Fortunately, the new Web-based tools allow managers to see who is actually using the process on a daily basis. The Fort Hill Company, founded by Cal Wick, has built software so that managers can track action item completion and training follow-through by individual, complete with dashboard and graphics.
“You need to check-up periodically and let them know that you are looking. A quick e-mail or some online feedback will put them on notice that you are checking and that you expect execution,” Wick says.
According to Wick:
Up until now, most training programs concentrated exclusively on what happened in the classroom. What happened afterwards was a “black hole.” In fact, what usually happened was something like this: Sales training put on a course to teach new skills and approaches to optimizing the sales process. In the concluding session, attendees were asked to write a goal for applying what they had just learned. They did. Then they put it in their notebooks, put the notebook on the shelf, and went back to doing what they had done before.
Technology is changing that.
As with the other technologies we discuss, a followthrough system alone is not a solution. To maximize the value of follow-through management technologies, managers and training professionals need to pay attention to what is going on. They need to use the system to track behavior and provide encouragement, recognition, or correction as necessary.
When that is done, postcourse follow-through technology increases the impact of sales training and the value companies realize as a result.
Moreover, adoption needs to be incorporated into comp plans and performance reviews of all managers for it to really stick.
One of Cal’s clients, AstraZeneca wanted to increase the amount of coaching its sales managers did, so it ran a program called “Breakthrough Coaching” but did nothing to ensure that managers followed up on what they had learned. Not surprisingly, not much changed in the field.
So the company went back to the drawing board and developed “Breakthrough Coaching II.” The big difference this time was that the company put a rigorous system of follow-through in place to make sure that what was taught was used.
Every manager who attended the program was required (1) to set two goals for improving their coaching and (2) to report on progress five times over a 10-week period. Area and regional managers had access to the follow-through technology so that they could see who was doing what they were asked and who was getting results.

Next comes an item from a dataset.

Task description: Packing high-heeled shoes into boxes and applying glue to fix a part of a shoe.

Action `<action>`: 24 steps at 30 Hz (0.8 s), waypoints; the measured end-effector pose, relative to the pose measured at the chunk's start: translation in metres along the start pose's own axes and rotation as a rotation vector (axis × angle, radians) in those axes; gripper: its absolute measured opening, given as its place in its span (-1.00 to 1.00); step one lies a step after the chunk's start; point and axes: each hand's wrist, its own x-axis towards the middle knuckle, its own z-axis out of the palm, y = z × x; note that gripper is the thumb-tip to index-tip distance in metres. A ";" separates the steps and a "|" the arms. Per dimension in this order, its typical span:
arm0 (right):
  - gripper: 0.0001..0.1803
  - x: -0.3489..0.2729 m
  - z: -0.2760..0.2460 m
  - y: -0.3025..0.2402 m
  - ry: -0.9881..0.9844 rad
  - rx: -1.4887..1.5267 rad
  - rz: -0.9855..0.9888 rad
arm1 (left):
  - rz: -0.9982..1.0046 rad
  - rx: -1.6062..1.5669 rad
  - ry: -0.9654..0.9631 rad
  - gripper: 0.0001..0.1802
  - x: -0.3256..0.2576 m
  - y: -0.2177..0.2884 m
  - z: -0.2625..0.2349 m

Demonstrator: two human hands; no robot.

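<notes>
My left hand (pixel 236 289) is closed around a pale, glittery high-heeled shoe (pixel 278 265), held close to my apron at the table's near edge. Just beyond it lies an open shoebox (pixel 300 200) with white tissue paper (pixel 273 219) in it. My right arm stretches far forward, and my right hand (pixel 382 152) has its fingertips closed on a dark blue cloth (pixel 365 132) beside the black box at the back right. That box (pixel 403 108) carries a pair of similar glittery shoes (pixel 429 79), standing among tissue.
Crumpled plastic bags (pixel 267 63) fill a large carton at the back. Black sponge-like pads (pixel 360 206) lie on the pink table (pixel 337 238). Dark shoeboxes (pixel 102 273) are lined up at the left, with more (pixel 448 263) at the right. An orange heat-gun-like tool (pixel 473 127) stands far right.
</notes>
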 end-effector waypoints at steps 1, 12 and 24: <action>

The change was dramatic. Salespeople were polled three months after their managers had attended the program.
• 48 percent reported increased frequency of coaching interactions with their managers.
• 59 percent experienced a shift to a more coaching style of interaction.
• 61 percent felt that their managers were more effective or much more effective as a result.
One summed it up this way: “I am now receiving coaching even when the situation is positive. I used to feel like I only received coaching when I needed to improve on something. I feel like my manager is more in touch with what I am doing.”
If you want something to stick, you have to make sure that it is reinforced. The real work begins when the course ends.
It Takes One to Two Years — Do You Have That Long?
Our first step as managers is to expand our time focus. For an individual, research shows that it takes about 21 days to form a habit. For an organization, it takes one to two years of consistent and persistent reinforcement to create organizational habits.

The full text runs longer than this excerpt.